Reputation: 421
I'm trying to grab the string immediately after the opening <td>
tag. The following code works:
webpage = urlopen(i).read()
soup = BeautifulSoup(webpage)
for elem in soup('td', text=re.compile(".\.doc")):
print elem.parent
when the html looks like this:
<td>plan_49913.doc</td>
but not when the html looks like this:
<td>plan_49913.doc<br />
<font color="#990000">Document superseded by:  </font><a href="/plans/Jan_2012.html">January 2012</a></td>
I've tried playing with attrs but can't get it to work.
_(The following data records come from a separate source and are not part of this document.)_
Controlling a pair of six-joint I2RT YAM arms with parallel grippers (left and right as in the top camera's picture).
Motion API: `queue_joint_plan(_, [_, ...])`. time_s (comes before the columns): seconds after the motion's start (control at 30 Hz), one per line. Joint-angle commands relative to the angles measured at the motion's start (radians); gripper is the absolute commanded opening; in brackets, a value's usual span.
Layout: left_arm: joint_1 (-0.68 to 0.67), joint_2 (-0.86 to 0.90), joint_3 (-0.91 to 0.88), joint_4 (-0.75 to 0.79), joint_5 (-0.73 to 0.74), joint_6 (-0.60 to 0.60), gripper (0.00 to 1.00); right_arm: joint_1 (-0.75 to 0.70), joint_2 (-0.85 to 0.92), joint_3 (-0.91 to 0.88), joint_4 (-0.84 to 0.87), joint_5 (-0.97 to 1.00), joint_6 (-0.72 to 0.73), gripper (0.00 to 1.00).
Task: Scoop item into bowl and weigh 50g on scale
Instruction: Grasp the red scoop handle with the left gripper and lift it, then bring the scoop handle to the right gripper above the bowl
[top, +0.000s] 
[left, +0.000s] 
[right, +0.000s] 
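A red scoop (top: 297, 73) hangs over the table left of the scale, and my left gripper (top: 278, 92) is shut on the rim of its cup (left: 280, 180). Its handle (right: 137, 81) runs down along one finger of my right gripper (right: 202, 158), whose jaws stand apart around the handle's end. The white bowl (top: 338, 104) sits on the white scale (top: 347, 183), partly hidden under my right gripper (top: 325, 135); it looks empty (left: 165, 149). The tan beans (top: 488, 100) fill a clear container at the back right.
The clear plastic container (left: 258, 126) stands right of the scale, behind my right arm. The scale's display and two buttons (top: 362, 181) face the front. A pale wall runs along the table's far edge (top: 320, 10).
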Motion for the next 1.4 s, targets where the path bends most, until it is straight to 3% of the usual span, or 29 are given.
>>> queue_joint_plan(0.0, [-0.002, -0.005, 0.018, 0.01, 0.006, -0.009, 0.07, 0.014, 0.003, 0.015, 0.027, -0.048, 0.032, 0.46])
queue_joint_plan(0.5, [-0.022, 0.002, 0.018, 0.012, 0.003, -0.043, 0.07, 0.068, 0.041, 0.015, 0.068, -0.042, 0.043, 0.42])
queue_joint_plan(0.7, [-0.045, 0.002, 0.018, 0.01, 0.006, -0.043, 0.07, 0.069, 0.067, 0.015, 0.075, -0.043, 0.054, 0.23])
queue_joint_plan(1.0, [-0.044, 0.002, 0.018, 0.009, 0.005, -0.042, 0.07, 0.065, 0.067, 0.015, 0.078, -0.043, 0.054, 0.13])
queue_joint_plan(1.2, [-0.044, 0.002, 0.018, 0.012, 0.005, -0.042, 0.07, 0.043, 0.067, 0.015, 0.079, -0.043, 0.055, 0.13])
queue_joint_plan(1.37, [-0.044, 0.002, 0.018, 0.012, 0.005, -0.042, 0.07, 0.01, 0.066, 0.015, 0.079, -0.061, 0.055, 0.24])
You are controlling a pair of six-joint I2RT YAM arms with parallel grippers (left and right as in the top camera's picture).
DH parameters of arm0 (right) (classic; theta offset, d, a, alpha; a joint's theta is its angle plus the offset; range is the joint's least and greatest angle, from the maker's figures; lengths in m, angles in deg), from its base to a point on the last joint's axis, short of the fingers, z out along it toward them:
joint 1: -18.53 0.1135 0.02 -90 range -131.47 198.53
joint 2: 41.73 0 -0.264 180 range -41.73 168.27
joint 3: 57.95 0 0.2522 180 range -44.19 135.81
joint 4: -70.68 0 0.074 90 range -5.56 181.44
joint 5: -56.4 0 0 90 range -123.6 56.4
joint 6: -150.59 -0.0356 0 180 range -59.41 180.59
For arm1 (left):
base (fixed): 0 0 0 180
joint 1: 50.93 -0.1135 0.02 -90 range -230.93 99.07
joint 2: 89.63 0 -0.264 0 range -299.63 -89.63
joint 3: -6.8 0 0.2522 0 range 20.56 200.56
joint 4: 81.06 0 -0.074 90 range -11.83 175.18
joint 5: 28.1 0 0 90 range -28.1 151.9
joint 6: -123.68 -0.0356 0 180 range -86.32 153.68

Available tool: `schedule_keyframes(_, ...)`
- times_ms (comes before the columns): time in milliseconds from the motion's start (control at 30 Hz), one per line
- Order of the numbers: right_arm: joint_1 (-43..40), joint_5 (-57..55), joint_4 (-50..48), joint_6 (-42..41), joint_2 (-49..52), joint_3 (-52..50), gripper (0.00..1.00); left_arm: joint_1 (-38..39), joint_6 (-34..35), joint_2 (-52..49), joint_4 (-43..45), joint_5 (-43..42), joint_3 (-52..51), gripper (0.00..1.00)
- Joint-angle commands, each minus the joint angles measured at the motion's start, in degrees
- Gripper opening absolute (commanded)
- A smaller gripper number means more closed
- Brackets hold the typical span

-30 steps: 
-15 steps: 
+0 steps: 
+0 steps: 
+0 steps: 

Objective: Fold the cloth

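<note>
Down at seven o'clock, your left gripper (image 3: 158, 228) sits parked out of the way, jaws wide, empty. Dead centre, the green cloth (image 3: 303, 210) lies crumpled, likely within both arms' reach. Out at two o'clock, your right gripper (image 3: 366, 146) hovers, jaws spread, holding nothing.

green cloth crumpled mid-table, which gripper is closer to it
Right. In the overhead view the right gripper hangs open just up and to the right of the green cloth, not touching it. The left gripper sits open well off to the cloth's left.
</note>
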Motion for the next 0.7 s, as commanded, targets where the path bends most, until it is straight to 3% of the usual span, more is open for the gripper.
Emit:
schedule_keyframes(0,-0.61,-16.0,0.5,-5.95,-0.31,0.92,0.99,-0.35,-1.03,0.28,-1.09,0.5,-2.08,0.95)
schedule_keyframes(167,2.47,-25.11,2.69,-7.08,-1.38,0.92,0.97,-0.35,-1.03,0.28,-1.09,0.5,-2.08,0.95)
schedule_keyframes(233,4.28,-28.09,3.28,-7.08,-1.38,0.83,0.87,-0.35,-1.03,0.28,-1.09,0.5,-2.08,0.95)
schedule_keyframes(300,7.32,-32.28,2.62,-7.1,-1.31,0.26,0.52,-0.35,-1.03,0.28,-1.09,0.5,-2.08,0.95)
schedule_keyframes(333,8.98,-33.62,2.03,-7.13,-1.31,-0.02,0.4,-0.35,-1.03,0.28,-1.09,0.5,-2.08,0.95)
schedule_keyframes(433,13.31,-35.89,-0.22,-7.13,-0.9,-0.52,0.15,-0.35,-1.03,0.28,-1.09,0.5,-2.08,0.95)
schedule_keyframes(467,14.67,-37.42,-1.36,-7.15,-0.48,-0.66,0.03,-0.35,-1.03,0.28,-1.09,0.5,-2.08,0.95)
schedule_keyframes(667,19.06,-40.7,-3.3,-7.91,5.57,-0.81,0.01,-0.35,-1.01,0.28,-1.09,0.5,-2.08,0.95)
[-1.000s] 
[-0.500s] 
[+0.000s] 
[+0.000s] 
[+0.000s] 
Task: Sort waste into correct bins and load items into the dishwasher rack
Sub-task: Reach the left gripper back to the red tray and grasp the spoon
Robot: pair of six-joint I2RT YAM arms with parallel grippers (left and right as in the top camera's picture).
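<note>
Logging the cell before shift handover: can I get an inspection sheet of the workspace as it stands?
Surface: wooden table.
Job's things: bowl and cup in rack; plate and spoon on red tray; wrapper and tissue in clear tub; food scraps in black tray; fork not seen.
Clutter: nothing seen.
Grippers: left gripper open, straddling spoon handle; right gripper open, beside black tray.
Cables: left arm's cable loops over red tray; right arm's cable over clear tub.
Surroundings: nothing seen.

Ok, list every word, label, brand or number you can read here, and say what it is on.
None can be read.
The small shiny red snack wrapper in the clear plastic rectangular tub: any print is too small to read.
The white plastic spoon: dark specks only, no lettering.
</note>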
Basically I just want to grab 'plan_49913.doc' in either instance of html.
Any advice would be greatly appreciated.
Thank you in advance.
~chrisK
Upvotes: 0
Views: 2104
Reputation: 1823
Just use the next
property, it contains the next node, and that's a textual node.
>>> html = '<td>plan_49913.doc<br /> <font color="#990000">Document superseded by:  </font><a href="/plans/Jan_2012.html">January 2012</a></td>'
>>> bs = BeautifulSoup(html)
>>> texts = [ node.next for node in bs.findAll('td') if node.next.endswith('.doc') ]
>>> texts
[u'plan_49913.doc']
you can change the if
clause to use a regex if you prefer.
Upvotes: 0
Reputation: 40384
This works for me:
>>> html = '<td>plan_49913.doc<br /> <font color="#990000">Document superseded by:  </font><a href="/plans/Jan_2012.html">January 2012</a></td>'
>>> soup = BeautifulSoup(html)
>>> soup.find(text=re.compile('.\.doc'))
u'plan_49913.doc
Is there something I'm missing?
Also, note that according to the documentation:
If you use text, then any values you give for name and the keyword arguments are ignored.
So you don't need to pass 'td'
since it's already being ignored, that is, any text that matches under any other tag will be returned.
Upvotes: 1